◆ **Your objective**
Include in the reply only the lines from the start of the data below through the line containing "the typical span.", reproduced exactly and with no pictures.

◆ **Information supplied**
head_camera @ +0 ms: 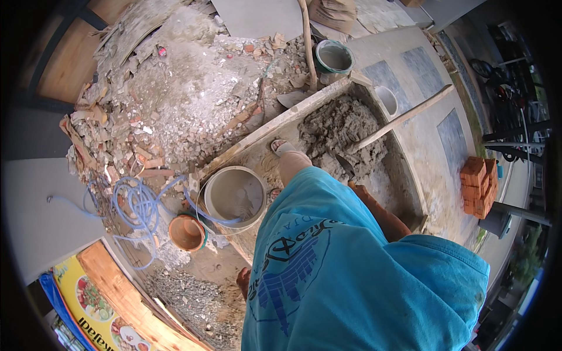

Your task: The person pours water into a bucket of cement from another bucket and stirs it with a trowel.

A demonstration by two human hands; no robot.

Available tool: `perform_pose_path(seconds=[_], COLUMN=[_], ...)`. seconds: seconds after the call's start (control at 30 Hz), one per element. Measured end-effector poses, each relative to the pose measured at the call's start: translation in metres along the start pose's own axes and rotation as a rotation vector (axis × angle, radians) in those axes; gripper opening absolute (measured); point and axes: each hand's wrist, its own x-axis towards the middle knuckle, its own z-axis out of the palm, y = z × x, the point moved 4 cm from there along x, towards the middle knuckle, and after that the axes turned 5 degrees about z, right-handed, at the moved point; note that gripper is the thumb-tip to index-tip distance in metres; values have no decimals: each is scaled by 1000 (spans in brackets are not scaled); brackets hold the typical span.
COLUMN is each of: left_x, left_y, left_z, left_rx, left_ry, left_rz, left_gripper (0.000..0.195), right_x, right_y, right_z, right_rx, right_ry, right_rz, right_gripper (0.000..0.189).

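My right hand (359, 192) grips a mason's trowel (345, 166), its blade at the edge of a wet grey mortar heap (340, 127). The mortar lies in a shallow mixing trough (406, 175) with raised sides. Stuck in the heap is a tool with a long wooden handle (404, 117); its head is buried. Low on the other side of my blue shirt, my left hand (243, 281) is partly hidden by the cloth, so its fingers cannot be made out. My sandalled foot (282, 147) stands inside the trough.
A large pail of cloudy water (235, 197) holds the end of a blue hose (134, 204). Beside it is an orange bucket (186, 232). Rubble (175, 101) covers the ground beyond. Stacked bricks (478, 188), a green bucket (334, 57) and a long-handled shovel (308, 48) stand around the trough.
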Motion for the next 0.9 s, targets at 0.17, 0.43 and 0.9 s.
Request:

◆ **Answer section**
head_camera @ +0 ms: 

Your task: The person pours water into a bucket of cement from another bucket and stirs it with a trowel.

A demonstration by two human hands; no robot.

Available tool: `perform_pose_path(seconds=[_], COLUMN=[_], ...)`. seconds: seconds after the call's start (control at 30 Hz), one per element. Measured end-effector poses, each relative to the pose measured at the call's start: translation in metres along the start pose's own axes and rotation as a rotation vector (axis × angle, radians) in those axes; gripper opening absolute (measured); point and axes: each hand's wrist, its own x-axis towards the middle knuckle, its own z-axis out of the palm, y = z × x, the point moved 4 cm from there along x, towards the middle knuckle, and after that the axes turned 5 degrees about z, right-handed, at the moved point; note that gripper is the thumb-tip to index-tip distance in metres; values have no decimals: each is scaled by 1000 (spans in brackets are not scaled); brackets hold the typical span.

Here the answer is complete.